Find the lines below that contain "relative" and tally them. Return only the total.

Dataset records
########################################

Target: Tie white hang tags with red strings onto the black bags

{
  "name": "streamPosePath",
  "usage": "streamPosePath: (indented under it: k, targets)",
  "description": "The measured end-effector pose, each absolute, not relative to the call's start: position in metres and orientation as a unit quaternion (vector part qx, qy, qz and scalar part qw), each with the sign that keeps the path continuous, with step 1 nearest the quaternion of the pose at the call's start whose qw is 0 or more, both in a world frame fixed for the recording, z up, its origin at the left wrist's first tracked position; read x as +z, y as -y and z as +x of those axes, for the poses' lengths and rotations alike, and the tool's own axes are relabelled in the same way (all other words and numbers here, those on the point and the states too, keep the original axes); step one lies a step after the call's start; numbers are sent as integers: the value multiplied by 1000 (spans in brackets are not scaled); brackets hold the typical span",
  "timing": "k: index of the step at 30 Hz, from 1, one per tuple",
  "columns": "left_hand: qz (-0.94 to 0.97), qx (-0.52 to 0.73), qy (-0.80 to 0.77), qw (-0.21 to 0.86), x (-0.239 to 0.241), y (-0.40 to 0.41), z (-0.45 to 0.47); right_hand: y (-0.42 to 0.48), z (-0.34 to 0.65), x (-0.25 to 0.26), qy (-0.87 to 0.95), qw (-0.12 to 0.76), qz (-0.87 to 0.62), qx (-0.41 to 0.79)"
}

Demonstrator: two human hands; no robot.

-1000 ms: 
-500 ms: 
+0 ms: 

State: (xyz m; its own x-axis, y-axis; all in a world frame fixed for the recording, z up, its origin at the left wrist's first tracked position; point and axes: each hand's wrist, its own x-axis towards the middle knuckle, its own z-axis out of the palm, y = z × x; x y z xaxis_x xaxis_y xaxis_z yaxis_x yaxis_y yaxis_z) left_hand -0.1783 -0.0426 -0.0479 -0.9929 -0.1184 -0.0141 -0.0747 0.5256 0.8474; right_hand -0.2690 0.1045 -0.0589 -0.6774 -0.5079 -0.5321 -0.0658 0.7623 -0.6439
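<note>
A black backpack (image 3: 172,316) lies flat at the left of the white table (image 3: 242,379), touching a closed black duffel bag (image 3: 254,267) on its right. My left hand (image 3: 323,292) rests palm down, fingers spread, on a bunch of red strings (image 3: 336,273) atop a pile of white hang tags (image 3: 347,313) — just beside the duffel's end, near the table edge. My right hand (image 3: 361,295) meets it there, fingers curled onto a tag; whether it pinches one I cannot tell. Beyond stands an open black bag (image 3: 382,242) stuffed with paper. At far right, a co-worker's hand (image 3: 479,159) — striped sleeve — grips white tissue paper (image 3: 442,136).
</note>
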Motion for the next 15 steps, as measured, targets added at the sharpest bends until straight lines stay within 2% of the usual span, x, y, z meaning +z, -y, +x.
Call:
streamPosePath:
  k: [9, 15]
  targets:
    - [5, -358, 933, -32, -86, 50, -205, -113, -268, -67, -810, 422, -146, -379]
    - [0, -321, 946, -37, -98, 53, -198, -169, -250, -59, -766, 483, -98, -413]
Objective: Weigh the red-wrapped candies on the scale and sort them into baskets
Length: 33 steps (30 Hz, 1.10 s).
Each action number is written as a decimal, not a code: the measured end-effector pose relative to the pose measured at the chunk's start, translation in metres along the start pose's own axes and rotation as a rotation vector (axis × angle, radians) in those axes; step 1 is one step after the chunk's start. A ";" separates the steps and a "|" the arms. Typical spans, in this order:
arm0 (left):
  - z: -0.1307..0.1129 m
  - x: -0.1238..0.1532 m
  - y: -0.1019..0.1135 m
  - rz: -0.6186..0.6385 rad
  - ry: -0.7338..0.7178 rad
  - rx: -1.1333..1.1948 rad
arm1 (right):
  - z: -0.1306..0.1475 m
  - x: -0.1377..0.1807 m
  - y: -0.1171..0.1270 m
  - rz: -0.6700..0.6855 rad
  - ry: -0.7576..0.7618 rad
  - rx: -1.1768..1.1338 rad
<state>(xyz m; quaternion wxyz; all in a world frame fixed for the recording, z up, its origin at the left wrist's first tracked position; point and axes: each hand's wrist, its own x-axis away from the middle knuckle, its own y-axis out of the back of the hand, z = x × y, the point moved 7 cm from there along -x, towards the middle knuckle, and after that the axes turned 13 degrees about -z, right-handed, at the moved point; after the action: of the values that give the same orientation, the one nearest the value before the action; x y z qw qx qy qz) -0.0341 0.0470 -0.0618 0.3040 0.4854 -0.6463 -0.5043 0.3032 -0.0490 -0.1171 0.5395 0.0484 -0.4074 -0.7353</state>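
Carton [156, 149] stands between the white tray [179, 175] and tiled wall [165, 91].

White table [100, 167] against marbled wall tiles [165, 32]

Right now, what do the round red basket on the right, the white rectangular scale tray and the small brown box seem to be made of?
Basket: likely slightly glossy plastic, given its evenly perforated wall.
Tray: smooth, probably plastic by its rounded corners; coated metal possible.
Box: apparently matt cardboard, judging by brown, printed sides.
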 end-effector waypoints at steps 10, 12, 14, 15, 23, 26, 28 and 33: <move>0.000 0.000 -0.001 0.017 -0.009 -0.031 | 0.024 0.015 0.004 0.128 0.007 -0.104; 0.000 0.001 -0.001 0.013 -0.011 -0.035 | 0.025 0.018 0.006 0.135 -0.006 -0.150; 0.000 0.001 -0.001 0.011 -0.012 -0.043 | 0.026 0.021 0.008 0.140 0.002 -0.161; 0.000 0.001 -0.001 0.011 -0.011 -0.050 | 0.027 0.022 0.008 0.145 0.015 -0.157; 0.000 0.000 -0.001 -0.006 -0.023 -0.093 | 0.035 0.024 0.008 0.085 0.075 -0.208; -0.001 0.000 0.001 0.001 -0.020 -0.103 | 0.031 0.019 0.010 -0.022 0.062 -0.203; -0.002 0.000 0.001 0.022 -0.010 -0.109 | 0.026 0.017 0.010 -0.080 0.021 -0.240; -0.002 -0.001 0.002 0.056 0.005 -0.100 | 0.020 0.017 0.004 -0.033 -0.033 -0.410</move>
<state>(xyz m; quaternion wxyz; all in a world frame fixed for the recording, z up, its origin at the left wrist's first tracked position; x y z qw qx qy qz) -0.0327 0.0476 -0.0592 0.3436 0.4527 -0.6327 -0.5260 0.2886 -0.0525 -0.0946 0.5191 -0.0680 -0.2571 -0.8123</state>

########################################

- EXPECTED OUTPUT -
2